Großenkneten - Drei aus der Ukraine geflüchtete Familien haben in der Gemeinde Großenkneten private Unterkünfte gefunden, eine vierte wird erwartet. Das berichtet Nadine Ernst von der Gemeindeverwaltung. Der Krieg in der Ukraine sei jeden Tag Thema im Rathaus. „Die Hilfsbereitschaft der Bürger ist groß. Immer wieder melden sich Menschen, um ihre Hilfe anzubieten“, so Ernst. Einige stünden als Übersetzer zur Verfügung, andere böten Wohnraum oder Sachspenden an, wieder andere eine Patenschaft für Geflüchtete.

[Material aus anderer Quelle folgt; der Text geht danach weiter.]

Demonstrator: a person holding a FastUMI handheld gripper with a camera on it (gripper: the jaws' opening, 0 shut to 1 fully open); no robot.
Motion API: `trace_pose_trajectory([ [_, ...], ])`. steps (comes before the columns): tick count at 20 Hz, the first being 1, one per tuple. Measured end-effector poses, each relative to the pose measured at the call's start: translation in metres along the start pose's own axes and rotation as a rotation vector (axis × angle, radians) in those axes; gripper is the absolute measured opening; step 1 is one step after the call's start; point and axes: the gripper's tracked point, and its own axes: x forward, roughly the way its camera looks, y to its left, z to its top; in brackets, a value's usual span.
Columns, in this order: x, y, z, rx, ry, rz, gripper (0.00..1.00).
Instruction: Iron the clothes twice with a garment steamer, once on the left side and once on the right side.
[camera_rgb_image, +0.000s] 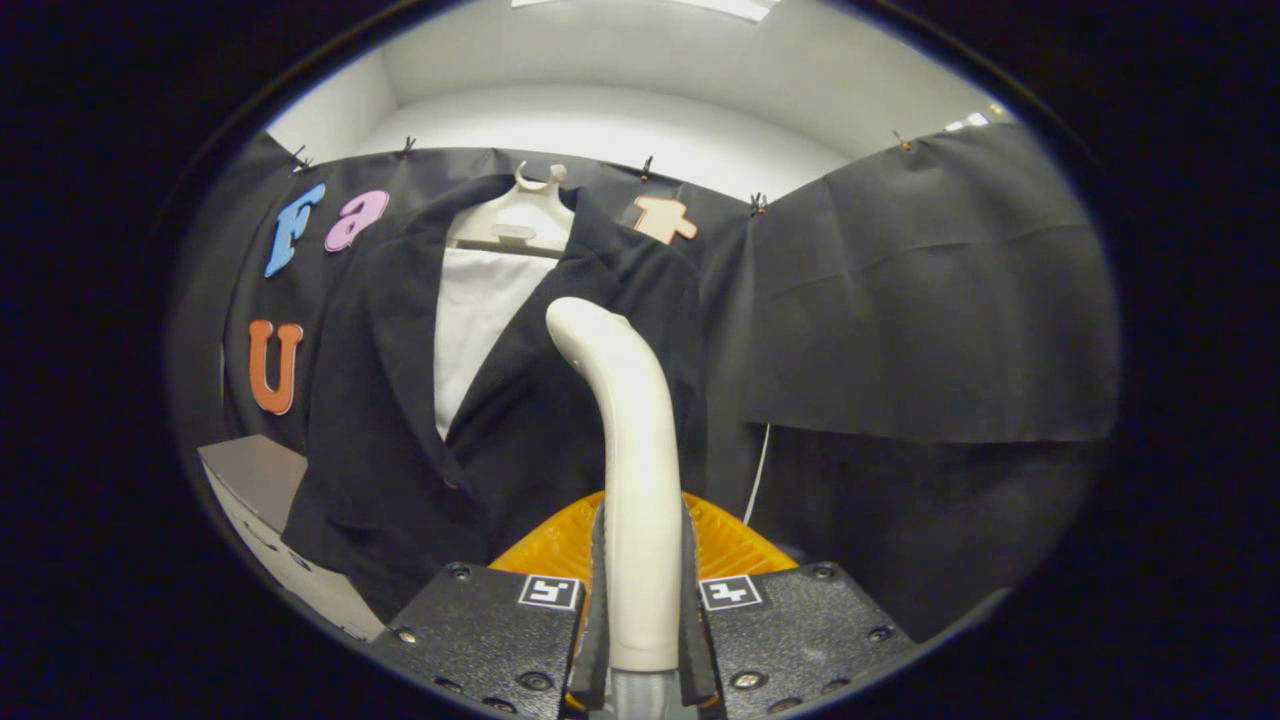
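A dark jacket (400, 400) with a white lining (480, 320) hangs on a white hanger (520, 215) against the booth wall, beyond my fingers. My gripper (643, 600) is shut on the white handle of the garment steamer (625, 420), which stands upright between the fingers. The steamer's curved head points toward the jacket's right front panel, around chest height. I cannot tell whether the head touches the cloth.
A grey box or table corner (255, 480) sits low beside the jacket's left sleeve. A thin white cord (758, 480) hangs down the wall just right of the jacket. A black cloth panel (930, 300) covers the wall further right.
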Motion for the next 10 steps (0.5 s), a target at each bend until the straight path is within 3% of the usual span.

In der Gemeinde Großenkneten haben schon vor dem Krieg Menschen aus der Ukraine gelebt. Die Gemeinde hat sie zu einem ersten Gespräch eingeladen. Über eine Whats-App-Gruppe sind sie miteinander verbunden und helfen unterhalb der offiziellen Ebene.

Die Gemeinde hat derzeit keine eigenen Wohnungen mehr frei. „Wir kümmern uns ja auch weiterhin um geflüchtete Menschen aus Syrien“, erklärt Ernst. Vergangene Woche habe der Landkreis der Gemeinde Großenkneten eine weitere Familie zugewiesen.

In der Ukraine-Hilfe werde derzeit das meiste noch über die Kreisverwaltung organisiert und geregelt. Der Landkreis sage den Gemeinden, was sie offiziell zu tun haben, so Ernst. Das betreffe zum Beispiel die Leistungen nach dem Asylbewerberleistungsgesetz.